DATA IN THIS EXERCISE START

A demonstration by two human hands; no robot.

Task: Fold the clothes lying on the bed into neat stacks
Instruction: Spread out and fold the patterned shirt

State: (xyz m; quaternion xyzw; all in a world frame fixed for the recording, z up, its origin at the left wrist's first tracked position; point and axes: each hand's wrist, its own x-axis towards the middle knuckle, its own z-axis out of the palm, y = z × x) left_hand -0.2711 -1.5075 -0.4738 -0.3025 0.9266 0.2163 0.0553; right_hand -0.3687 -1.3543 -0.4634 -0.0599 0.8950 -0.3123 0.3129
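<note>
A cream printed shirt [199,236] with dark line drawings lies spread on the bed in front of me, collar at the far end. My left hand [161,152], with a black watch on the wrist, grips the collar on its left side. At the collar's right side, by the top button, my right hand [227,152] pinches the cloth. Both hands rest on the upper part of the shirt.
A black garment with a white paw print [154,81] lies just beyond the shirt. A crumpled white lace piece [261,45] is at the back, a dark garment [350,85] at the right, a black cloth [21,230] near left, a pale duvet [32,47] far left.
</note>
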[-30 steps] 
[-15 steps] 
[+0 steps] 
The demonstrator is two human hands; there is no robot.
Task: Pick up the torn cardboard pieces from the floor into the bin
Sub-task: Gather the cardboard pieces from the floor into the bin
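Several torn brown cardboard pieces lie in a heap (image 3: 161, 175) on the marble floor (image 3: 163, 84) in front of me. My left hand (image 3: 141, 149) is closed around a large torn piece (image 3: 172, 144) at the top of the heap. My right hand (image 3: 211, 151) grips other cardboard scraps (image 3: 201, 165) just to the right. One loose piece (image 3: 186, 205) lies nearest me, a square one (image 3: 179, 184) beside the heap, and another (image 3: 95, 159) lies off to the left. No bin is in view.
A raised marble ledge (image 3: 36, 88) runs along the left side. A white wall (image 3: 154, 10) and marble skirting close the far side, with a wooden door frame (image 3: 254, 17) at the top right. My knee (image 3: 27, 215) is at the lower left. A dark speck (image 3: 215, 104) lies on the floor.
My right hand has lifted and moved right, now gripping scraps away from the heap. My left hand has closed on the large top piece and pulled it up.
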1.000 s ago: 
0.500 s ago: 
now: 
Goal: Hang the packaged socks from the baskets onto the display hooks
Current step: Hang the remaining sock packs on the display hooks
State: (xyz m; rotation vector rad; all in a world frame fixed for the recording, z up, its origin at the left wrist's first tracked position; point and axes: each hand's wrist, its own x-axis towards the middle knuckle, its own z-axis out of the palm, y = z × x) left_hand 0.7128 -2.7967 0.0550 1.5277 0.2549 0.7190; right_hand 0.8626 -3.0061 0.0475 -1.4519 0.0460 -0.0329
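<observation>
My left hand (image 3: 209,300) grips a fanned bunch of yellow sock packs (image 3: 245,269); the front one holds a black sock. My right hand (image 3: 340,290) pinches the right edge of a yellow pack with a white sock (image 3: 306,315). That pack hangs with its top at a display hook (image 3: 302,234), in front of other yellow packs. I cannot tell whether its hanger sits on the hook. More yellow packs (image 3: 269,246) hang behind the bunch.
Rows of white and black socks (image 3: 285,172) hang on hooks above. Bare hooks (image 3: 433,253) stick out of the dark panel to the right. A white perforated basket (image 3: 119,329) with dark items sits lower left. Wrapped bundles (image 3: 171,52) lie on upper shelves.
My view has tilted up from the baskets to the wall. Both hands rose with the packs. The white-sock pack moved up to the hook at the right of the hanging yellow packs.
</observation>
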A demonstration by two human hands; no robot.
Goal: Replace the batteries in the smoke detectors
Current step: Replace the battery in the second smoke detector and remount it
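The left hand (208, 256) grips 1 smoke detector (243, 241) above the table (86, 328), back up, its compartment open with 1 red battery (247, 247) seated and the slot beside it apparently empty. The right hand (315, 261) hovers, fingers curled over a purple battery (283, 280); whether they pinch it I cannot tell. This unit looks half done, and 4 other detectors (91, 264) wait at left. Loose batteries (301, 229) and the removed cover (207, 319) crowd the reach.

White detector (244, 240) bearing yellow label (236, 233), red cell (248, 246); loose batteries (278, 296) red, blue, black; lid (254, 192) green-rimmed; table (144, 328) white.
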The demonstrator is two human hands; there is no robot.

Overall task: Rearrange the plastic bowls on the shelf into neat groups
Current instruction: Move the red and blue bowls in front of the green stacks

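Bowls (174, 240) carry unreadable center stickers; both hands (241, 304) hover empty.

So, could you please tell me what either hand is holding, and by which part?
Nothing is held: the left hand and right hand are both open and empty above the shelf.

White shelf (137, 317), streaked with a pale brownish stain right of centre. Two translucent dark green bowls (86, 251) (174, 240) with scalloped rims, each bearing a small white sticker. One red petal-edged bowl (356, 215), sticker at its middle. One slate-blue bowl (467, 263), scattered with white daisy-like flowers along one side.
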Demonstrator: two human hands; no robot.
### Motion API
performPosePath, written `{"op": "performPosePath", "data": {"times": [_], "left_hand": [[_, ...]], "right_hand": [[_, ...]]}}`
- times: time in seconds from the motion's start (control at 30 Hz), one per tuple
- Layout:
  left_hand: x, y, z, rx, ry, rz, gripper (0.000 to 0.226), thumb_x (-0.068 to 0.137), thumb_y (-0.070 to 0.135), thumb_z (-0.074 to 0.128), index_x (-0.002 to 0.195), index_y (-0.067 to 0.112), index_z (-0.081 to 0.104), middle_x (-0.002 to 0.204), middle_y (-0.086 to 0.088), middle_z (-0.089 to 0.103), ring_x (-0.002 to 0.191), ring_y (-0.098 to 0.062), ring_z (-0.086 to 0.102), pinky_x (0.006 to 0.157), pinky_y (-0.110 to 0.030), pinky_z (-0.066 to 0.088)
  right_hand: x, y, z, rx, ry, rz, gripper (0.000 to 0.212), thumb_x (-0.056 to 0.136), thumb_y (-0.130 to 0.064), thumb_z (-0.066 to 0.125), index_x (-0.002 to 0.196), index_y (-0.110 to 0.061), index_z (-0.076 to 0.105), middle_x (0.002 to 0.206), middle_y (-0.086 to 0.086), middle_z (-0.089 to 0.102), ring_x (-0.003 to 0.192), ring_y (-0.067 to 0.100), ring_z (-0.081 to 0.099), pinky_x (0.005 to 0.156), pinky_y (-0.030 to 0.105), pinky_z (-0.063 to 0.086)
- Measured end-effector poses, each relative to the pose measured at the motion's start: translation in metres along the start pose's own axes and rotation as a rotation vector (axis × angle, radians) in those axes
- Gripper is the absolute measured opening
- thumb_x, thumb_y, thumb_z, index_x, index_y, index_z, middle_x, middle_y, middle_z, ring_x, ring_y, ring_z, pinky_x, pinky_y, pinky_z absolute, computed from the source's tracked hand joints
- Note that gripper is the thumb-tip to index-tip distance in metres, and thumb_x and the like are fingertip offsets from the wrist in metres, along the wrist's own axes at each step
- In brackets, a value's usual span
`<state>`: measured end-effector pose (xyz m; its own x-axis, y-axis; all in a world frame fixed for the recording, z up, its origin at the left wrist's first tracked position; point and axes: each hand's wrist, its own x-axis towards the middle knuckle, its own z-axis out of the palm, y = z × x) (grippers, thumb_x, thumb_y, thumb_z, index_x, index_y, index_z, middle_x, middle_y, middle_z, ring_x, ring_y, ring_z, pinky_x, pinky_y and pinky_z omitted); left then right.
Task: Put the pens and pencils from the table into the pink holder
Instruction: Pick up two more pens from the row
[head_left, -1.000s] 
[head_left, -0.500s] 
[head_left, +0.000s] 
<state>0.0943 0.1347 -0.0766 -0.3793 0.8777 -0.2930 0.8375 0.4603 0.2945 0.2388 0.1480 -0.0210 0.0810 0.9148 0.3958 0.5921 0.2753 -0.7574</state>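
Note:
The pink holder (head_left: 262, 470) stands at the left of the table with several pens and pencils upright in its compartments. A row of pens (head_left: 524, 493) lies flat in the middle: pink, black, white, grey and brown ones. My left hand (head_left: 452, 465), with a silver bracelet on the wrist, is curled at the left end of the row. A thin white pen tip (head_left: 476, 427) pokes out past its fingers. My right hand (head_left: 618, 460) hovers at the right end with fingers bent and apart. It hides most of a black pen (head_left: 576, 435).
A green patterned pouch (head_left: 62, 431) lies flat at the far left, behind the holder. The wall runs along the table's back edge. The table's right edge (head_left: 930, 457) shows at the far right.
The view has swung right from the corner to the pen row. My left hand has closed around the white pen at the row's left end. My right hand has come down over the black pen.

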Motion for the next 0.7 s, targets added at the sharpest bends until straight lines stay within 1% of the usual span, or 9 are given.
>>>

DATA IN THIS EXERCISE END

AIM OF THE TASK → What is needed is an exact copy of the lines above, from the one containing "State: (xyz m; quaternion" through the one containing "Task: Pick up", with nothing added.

REPLY TO THE TASK →
State: (xyz m; quaternion xyzw; all in a world frame fixed for the recording, z up, its origin at the left wrist's first tracked position; point and axes: each hand's wrist, its own x-axis towards the middle knuckle, its own z-axis out of the palm, y = z × x) left_hand -0.2711 -1.5075 -0.4738 -0.3025 0.9266 0.2163 0.0553; right_hand -0.3687 -1.3543 -0.4634 -0.0599 0.8950 -0.3123 0.3129
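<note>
A cream printed shirt [199,236] with dark line drawings lies spread on the bed in front of me, collar at the far end. My left hand [161,152], with a black watch on the wrist, grips the collar on its left side. At the collar's right side, by the top button, my right hand [227,152] pinches the cloth. Both hands rest on the upper part of the shirt.
A black garment with a white paw print [154,81] lies just beyond the shirt. A crumpled white lace piece [261,45] is at the back, a dark garment [350,85] at the right, a black cloth [21,230] near left, a pale duvet [32,47] far left.
</note>
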[-30 steps] 
[-15 steps] 
[+0 steps] 
The demonstrator is two human hands; there is no robot.
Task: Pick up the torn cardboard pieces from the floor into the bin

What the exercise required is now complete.